NBAバレエ団『ロミオとジュリエット』2017

標記公演を見た(2月26日 東京文化会館)。振付はマーティン・フリードマン。83年にタンパ・バレエ(中島伸欣、パトリシア・レンゼッティ)で初演され、その後コロラド・バレエでも上演された(03年久保綋一、シャロン・ウェイナー)。フリードマン版の特徴は、物語を語る上での細やかさ、自然に呼吸するような音楽性にある。前者では、舞踏会で出会ったロミオとジュリエットがそれぞれ、相手の名前を第三者に尋ねる場面を加えて、バルコニーシーンに悲劇の予感を漂わせた点、二幕最後に大公が「ロミオ追放」を言い渡し、モンタギュー夫人が倒れるのを視覚化した点、全幕に両家を登場させ、悲劇の原因を明確にした点、マキューシオ、ティボルト、パリスの死の説得的な演出、何よりも三幕ジュリエットの絶望と希望の揺れ動きを緻密に描き出した点が挙げられる。この場面では、両親と乳母、パリスが背を見せて立つなか、両親と乳母にすがるように、ジュリエットが激しく独白する(踊る)。また乳母を一旦拒絶したジュリエットが、立ち去る乳母の背中に追いすがろうとする。ナイフと薬を天秤にかけ、ロミオの去った窓に手を差し伸べ、勇気を得て薬を飲むジュリエット。ロレンス神父の細やかなマイムも加わり、絶望から一条の光を求めて薬を飲む経緯が、手に取るように分かった。
音楽性については、バルコニーシーンが象徴的だった。
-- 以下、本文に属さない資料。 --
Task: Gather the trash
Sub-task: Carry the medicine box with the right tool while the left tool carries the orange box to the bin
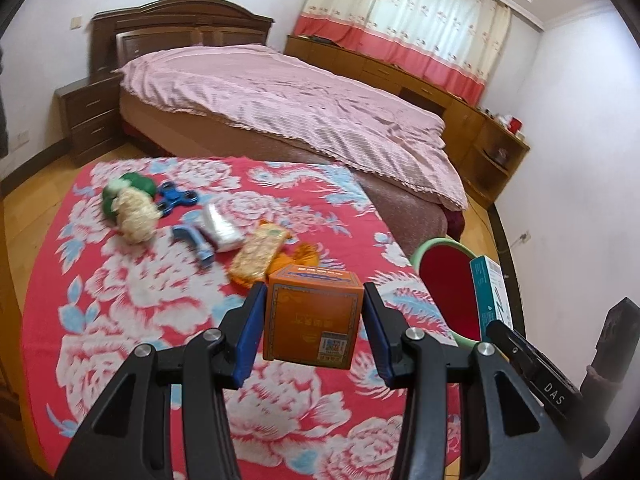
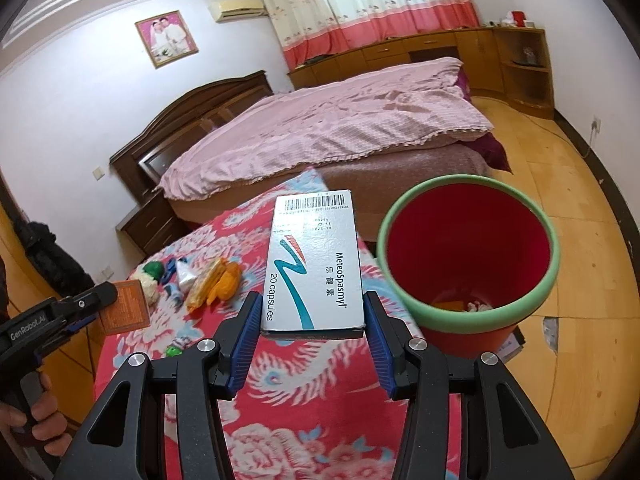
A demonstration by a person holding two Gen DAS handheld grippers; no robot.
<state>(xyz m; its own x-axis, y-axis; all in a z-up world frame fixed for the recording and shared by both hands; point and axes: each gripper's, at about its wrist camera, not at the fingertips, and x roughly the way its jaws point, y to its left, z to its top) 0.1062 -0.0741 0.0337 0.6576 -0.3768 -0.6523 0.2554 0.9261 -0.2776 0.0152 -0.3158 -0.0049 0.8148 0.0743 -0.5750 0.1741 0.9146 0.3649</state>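
While the left tool [image 1: 314, 320] is clamping an orange box [image 1: 312, 316] above the tabletop [image 1: 120, 320], the right tool [image 2: 308, 320] is gripping a white box [image 2: 314, 264] left of the bin [image 2: 468, 316].

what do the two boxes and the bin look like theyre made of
Orange box: likely thin printed cardboard, with sharp folded edges and a sticker. White box: glossy printed card, with barcode and crisp corners. Bin: probably moulded plastic, smooth red wall and thick green rim.
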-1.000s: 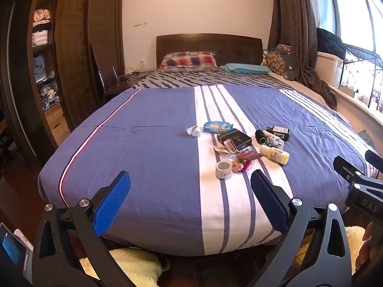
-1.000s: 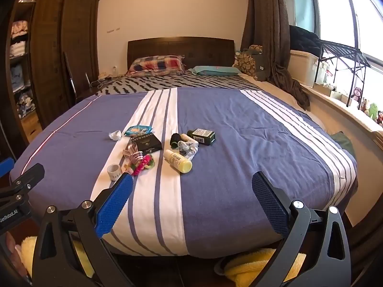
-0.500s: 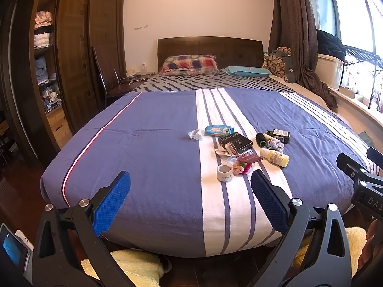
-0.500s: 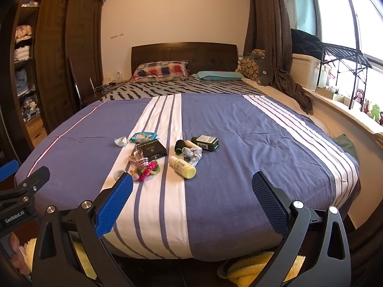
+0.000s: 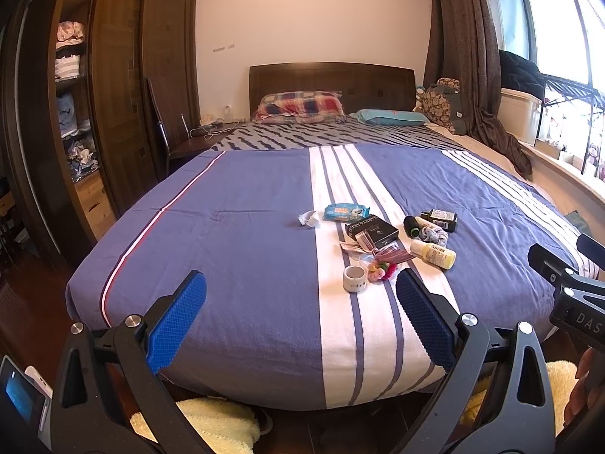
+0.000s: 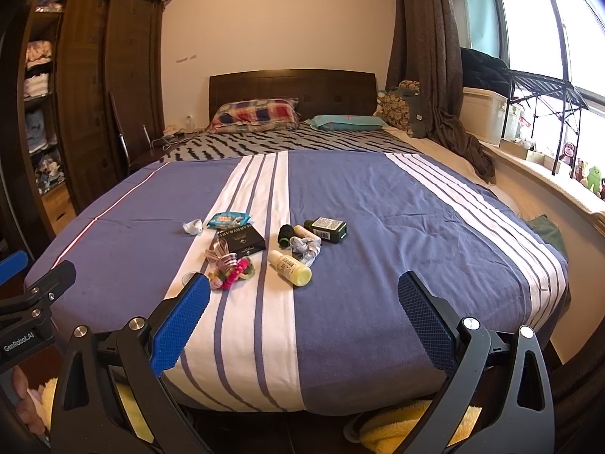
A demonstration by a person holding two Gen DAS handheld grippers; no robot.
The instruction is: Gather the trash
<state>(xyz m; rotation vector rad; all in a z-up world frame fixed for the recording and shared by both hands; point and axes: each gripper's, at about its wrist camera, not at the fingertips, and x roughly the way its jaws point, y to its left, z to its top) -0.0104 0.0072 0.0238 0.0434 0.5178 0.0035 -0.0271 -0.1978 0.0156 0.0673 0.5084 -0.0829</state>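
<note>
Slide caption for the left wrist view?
Open left gripper faces striped bed strewn with small clutter.

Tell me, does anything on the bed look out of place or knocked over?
Yes. A cluster of small items litters the striped bedspread: a crumpled white scrap, a blue wipes pack, and a pale yellow bottle and a dark green bottle lying on their sides. Nothing looks spilled.

On the black box [image 5: 371, 230] lying on the bed [image 5: 242, 227], white letters are printed along its edge; in the right wrist view they can be read, upside down, as "HARRY&ARI". In the left wrist view, "DAS" is seen on the body of the right gripper [image 5: 578, 310]. In the right wrist view, "GenRobot.AI" is written on the left gripper [image 6: 22, 340]. The labels on the bottles are too small to be read.
</note>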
音楽とダンサー、及び観客の呼吸が一致する、自然な振付である。物語と音楽の密接な結びつきも、随所で感じさせた。演出面では、登場人物のキャラクター造形が際立つ。主役二人は言うまでもないが、特にティボルトの血気盛んな様子、キャピュレットの父権的な威圧、ロレンス神父の精神性が、明確に描かれていた。ダンサーの個性と可能性を見抜いた配役、踊りのスタイルの徹底、主役からアンサンブルに至るまでの思い切りのよい踊りが、上演レヴェルの向上に大きく寄与している。
主な役はWキャスト、その二日目を見た。ロミオは宮内浩之、ジュリエットは竹内碧の若手カップルである(初日はゲストのウラジーミル・シクリャローフ、峰岸千晶)。宮内は爽やかでノーブルなロミオ。踊りに癖がなく、立ち居振る舞いに品がある。難度の高い振付も敢然とクリア。理想の恋人という難しい役どころを、これ見よがしなく演じている。対する竹内は、アラベスクが躍動する少女がいきなり恋に落ち、すぐに絶望の淵に立たされ、そこから一筋の希望を持つに至る起伏の激しい役を、見事に生き抜いた。一つ一つの感情が竹内の腑に落ちて、ゆっくりと醸成されたのが分かる。独壇場とも言える三幕で、観客は竹内と共にジュリエットを生きることができた。
高橋真之のペーソスあふれるマキューシオ、清水勇志レイの若々しく躍動感あふれるベンヴォーリオ、土橋冬夢の抜き身を思わせる鋭いティボルト、ジョン・ヘンリー・リードの強権的なキャピュレットと佐々木美緒の美しい夫人、マーカス拓也ライリーの清々しいロレンス神父、また、大ベテラン西優一があっさりとした芝居で、短い出番の大公を印象付けた。
ロイヤルチェンバーオーケストラ率いる冨田実里が、舞台に寄り添う指揮で大きく貢献。墓所のシーンでは小柄な体からパトスが噴出し、劇場を揺るがす音が鳴り響いた。